Simon Thompson, Honda's marketing director, has a habit of intimidating people. It isn't something he does intentionally. It's just that he is very direct, a straight-shooter who knows what he wants from his agencies.
It is this approach, born of having complete confidence in his vision of how Honda should be advertised, that not only scares people, but has resulted in "cog", a stunning two-minute spot breaking this Sunday, designed to showcase the Accord's quality and creativity.
"Initially, people are scared of him because he is very direct in a cut-through-the-nonsense kind of way. But once you start working with him he is very personable and easy to get on with," Jonathan Campbell, the group account director at Honda's agency, Wieden & Kennedy London, says.
"He is very much a product of Honda and, like the company, he is quite maverick and dynamic. He acts intuitively and on his instincts but is always rational."
He may be very much the company man now, having spent more than a decade at Honda, but Thompson started his career in the computer industry. With both his parents in the car industry, he naturally gravitated to what he calls "the family business", however. "I decided I should do something I love rather than just something I'm good at. Now, hopefully, I'm good at what I love," he says.
Thompson has worked in a range of roles at Honda, at UK, European and global level, across its three divisions - cars, motorcycles and power equipment.
Within the company, Thompson has a reputation as a trouble-shooter, a term he is uncomfortable with but concedes is correct. It was what took him into marketing.
"I have been fortunate that the company has allowed me to change management roles. I am used as a change-agent," he says.

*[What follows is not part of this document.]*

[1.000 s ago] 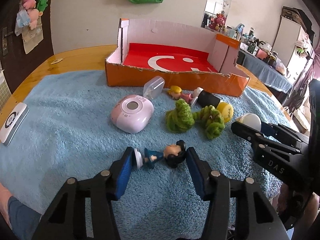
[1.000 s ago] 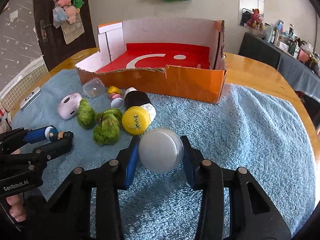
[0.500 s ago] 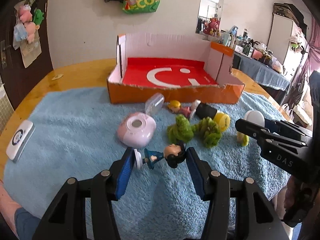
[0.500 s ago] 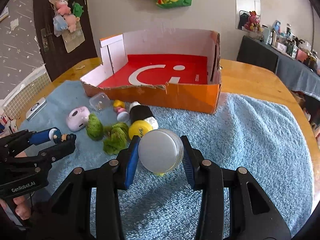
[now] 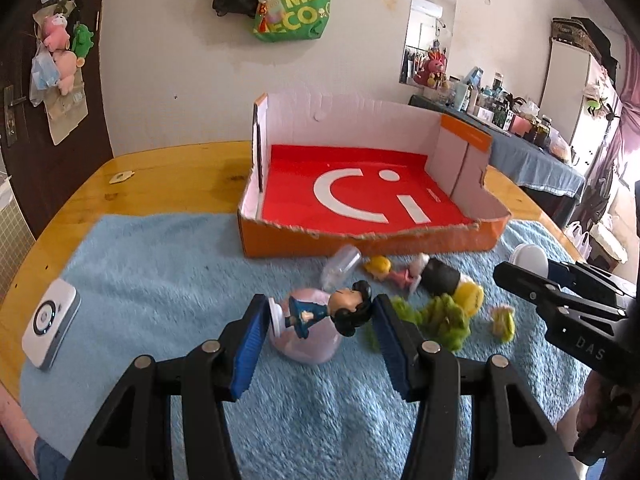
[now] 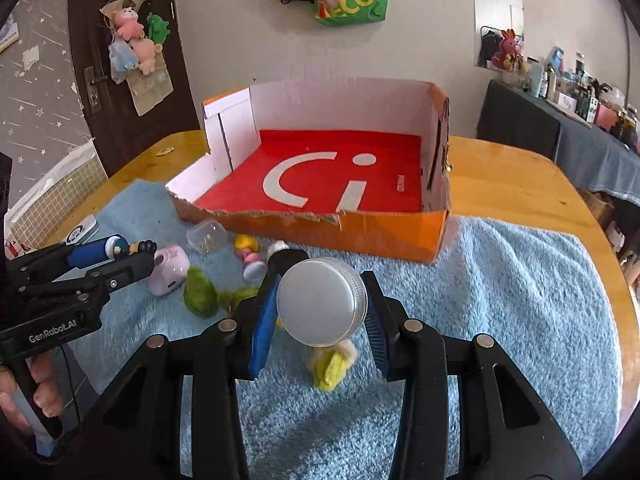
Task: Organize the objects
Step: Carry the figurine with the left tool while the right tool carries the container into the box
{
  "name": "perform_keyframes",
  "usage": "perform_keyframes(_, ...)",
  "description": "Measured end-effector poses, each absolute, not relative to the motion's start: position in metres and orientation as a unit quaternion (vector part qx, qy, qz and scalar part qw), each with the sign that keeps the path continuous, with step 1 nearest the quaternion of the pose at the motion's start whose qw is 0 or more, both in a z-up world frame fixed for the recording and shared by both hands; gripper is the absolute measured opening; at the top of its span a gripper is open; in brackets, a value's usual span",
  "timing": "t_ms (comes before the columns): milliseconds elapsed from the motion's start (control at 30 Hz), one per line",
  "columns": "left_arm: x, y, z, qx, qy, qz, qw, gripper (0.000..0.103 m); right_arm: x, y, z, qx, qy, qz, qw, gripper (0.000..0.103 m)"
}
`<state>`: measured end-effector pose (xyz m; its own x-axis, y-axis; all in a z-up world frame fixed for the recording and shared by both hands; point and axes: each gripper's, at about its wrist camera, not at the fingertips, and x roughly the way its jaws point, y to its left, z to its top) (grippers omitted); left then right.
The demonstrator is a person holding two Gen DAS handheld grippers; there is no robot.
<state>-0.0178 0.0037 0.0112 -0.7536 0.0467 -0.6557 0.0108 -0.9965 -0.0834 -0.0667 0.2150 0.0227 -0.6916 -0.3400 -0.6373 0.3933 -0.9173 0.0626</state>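
Low in the frame's centre, the left gripper (image 5: 320, 316) is clamping one small figurine (image 5: 326, 312) lying sideways between its blue pads: dark hair, blue suit, white round base. In the right wrist view, centre-low, the right gripper (image 6: 320, 308) is gripping one white round jar (image 6: 320, 306) with a ridged rim. One orange cardboard box (image 5: 372, 240) with a red floor is sitting mid-frame on one blue towel (image 5: 160, 272). Lying before it are two green plush pieces (image 6: 200, 292), one pink device (image 6: 170, 270) and one clear cup (image 6: 206, 236).
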Motion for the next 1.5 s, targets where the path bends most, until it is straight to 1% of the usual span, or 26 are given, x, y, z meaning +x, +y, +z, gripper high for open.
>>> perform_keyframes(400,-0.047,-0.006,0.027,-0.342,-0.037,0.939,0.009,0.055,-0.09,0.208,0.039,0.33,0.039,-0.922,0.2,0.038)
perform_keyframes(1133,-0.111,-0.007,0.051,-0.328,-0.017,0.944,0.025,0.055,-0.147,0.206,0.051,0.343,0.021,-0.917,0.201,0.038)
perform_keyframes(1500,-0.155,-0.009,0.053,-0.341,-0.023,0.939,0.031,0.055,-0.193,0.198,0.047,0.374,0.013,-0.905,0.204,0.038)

It was his experience across Honda, his ability to see it as one brand and not just a range of products, that inspired Ken Keir, Honda UK's managing director, to task Thompson with overhauling Honda's brand image back in 1999.
So while Chris Brown, the man who Thompson has now succeeded as head of marketing, was in the spotlight reviewing, and ultimately dropping, its ad agency CDP, Thompson was behind the scenes plotting the new incarnation of Honda.
"I started branding work around four years ago to try to define a strategy based on Honda's internal culture. In the market, Honda was seen as rather dull, but inside we are creative and inspirational. Internally, there are six core values - imaginative, human, inquisitive, passionate, plain-speaking and optimistic."
To be fair, it wasn't the performance of CDP's advertising that sparked the review. It was, in fact, doing rather well for Honda. According to Mintel, between 1996 and 2001, the year the account moved to Wieden & Kennedy, Honda's share of the new car market increased by 26 per cent.
The root of the problem was that Honda's strategy had been a somewhat schizophrenic mix of brand and product advertising.
The new advertising for the Accord, Thompson's first major campaign since taking hold of the reins from Brown last year, exemplifies the brand-centric approach and shows his willingness to continue pushing the creative boundary.
"Cog" shows an intricate chain-reaction involving 85 car parts that eventually results in the Honda Accord rolling down a platform.
The ad (which took 606 takes to make) is a refreshing and brave break from traditional car advertising. It also proves that Thompson has the courage of his convictions. He says: "We want to show it is a superbly engineered quality car. It shows the passion and obsession that the engineers have put into each part."
Thompson has set himself the tall order of pushing the public perception of the Honda brand to the same level as Jaguar or BMW.
"We wanted a big step-change and that included partners. CDP did good car advertising. Wieden & Kennedy do good advertising that would be inspirational in any sector. The issue is our engineering is Volvo or Saab, yet we are selling a brand level lower, at the mass-market range of, say, Ford. It was a perception problem."
He compares his working style to the sporty Honda S2000 roadster that he drives. He likes to operate at speed, but always with an eye on performance.
"He is fast thinking and fast talking and he knows that you have to throw an idea up in the air," Simon Summerscales, a strategist at Naked, which handles Honda's media strategy, says. "He fires off loads of questions, but gives us space and doesn't cramp our style."
So far Wieden & Kennedy's advertising has performed well. According to Thompson, in 2002 the entire car market showed growth of 4.2 per cent yet Honda was the fastest growing manufacturer with a 22.8 per cent boost in sales. And he claims a three-fold increase in brand awareness that coincides with the introduction of "the power of dreams" campaign a year ago.
Despite this success, Crispin Reed, who headed CDP's Honda account from 1999 to 2000, points out that Thompson still has a major task ahead because of the incredibly competitive nature of the car market. He says: "Renault has improved and become very successful as well and raised the advertising bar, so Simon knows he will have to keep moving forward with avant-garde advertising."
It is a fact Thompson is well aware of and he has big ambitions for the future. "We are nine months into a four-year programme. I would love to be able to sit down in ten years' time and see Honda as an iconic brand - edgy, trendy, youthful."